To find the path difference corresponding to a phase difference of \(60^\circ\) (or \(\frac{\pi}{3}\) radians), we can use the relationship between phase difference and path difference. ### Step-by-Step Solution: 1. **Understand the relationship between phase difference and path difference**: The phase difference \(\phi\) between two waves is related to the path difference \(\Delta x\) by the equation: \[ \phi = k \cdot \Delta x \] where \(k\) is the wave number. 2. **Define the wave number \(k\)**: The wave number \(k\) is defined as: \[ k = \frac{2\pi}{\lambda} \] where \(\lambda\) is the wavelength of the sound wave. 3. **Substitute \(k\) into the phase difference equation**: Replacing \(k\) in the phase difference equation gives: \[ \phi = \frac{2\pi}{\lambda} \cdot \Delta x \] 4. **Set the phase difference to the given value**: We know the phase difference \(\phi\) is \(60^\circ\) or \(\frac{\pi}{3}\) radians.

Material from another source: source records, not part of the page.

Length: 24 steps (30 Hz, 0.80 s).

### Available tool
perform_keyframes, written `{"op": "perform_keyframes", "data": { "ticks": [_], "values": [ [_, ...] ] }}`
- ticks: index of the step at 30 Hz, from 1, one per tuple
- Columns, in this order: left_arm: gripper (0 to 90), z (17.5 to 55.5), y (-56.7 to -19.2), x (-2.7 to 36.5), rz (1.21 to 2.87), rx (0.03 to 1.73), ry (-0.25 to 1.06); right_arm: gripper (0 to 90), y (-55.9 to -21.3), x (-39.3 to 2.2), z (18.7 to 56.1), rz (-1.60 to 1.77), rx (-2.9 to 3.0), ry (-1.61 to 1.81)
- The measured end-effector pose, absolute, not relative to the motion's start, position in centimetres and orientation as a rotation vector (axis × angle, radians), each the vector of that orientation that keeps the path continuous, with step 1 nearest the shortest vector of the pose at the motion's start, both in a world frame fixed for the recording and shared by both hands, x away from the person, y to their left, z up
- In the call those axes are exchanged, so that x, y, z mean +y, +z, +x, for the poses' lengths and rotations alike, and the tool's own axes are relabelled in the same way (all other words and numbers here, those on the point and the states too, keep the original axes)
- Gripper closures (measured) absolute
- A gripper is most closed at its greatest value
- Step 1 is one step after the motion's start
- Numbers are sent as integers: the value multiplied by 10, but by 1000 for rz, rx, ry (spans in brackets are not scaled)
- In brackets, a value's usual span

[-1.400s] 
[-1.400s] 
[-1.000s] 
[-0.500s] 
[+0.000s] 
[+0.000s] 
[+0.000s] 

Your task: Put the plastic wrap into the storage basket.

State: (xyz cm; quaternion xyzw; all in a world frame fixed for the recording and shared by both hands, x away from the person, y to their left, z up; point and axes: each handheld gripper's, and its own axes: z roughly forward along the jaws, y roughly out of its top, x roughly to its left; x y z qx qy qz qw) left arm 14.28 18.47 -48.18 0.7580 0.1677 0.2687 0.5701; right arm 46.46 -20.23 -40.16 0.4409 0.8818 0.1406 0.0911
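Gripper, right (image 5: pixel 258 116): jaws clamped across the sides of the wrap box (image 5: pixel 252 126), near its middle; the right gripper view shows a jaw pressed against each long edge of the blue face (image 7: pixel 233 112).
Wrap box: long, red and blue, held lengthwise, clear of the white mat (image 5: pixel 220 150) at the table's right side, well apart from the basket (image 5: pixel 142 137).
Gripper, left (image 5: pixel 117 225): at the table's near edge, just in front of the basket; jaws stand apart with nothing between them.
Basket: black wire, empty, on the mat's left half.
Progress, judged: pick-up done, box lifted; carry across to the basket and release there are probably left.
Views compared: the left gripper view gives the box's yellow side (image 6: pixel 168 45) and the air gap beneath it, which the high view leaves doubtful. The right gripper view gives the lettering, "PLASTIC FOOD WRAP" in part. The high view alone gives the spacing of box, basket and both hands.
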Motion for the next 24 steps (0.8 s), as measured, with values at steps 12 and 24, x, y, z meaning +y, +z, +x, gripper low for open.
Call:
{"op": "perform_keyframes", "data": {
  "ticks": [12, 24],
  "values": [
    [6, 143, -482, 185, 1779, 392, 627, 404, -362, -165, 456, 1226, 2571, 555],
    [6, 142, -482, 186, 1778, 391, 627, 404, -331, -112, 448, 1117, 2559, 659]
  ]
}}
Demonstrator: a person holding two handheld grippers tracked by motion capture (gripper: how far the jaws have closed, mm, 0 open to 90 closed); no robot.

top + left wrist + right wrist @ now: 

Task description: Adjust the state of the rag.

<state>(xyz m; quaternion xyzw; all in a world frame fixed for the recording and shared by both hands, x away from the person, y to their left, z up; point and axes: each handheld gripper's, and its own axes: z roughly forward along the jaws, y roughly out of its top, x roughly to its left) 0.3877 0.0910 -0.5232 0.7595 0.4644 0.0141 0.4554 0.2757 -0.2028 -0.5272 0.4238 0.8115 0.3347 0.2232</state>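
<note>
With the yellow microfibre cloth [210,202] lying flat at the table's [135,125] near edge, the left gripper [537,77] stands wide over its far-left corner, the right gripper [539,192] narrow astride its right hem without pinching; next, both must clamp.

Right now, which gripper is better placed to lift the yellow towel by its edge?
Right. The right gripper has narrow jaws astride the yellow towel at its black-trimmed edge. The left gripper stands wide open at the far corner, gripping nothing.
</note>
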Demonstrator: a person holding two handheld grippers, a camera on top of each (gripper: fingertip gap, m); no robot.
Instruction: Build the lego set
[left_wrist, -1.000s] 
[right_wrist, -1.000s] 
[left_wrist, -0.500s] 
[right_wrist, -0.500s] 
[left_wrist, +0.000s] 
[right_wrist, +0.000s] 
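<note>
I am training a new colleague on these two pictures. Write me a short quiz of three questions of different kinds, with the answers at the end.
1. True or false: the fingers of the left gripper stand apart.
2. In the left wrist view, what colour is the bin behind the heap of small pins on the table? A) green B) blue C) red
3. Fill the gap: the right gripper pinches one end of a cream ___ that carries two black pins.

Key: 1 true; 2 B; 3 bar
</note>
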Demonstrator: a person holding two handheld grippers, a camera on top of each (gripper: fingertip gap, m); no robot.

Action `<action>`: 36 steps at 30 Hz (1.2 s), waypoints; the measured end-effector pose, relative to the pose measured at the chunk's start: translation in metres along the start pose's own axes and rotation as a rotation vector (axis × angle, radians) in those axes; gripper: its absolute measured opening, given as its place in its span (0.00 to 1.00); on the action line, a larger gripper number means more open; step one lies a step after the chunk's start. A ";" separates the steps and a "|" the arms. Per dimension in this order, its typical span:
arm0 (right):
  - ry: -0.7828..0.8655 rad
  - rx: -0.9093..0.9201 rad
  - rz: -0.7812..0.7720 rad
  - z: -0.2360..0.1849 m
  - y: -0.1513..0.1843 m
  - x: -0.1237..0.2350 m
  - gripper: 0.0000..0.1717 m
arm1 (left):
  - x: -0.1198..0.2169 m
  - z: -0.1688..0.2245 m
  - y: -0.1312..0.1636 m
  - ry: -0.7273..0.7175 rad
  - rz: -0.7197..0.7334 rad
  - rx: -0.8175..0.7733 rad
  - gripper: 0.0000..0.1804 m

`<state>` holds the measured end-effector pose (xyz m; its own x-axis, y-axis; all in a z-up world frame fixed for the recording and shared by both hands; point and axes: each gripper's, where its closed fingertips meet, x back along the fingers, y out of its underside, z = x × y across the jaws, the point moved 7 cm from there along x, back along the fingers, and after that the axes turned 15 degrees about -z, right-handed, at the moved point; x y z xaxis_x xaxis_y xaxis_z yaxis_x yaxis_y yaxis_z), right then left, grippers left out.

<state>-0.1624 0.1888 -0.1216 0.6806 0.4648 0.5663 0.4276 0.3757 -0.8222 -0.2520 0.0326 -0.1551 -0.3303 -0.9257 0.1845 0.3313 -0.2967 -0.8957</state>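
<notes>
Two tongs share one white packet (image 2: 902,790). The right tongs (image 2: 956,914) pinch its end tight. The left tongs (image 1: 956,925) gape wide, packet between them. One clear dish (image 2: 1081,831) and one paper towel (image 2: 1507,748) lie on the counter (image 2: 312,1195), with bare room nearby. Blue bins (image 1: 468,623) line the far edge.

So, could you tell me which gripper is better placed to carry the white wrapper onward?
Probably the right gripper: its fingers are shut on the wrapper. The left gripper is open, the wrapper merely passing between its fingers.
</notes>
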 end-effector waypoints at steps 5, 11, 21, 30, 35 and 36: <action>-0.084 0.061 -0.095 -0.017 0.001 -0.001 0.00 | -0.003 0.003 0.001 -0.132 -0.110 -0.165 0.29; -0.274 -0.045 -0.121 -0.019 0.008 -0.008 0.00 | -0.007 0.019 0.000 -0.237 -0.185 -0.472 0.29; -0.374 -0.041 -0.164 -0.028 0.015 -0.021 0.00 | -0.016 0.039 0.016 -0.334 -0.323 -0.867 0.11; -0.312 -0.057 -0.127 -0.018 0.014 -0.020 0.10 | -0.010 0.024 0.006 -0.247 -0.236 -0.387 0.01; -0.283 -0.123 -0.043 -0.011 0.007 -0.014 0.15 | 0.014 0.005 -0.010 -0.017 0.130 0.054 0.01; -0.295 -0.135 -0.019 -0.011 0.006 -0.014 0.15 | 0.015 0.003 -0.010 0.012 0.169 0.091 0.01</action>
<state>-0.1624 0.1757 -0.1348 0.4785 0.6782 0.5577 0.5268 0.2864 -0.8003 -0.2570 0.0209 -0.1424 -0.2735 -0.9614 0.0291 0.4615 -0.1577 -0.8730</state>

So, we can write: \[ \frac{\pi}{3} = \frac{2\pi}{\lambda} \cdot \Delta x \] 5. **Solve for the path difference \(\Delta x\)**: Rearranging the equation to solve for \(\Delta x\): \[ \Delta x = \frac{\lambda}{6} \] This is derived by multiplying both sides by \(\frac{\lambda}{2\pi}\): \[ \Delta x = \frac{\lambda}{2\pi} \cdot \frac{\pi}{3} = \frac{\lambda}{6} \] ### Final Answer: The path difference corresponding to a phase difference of \(60^\circ\) is \(\Delta x = \frac{\lambda}{6}\). ---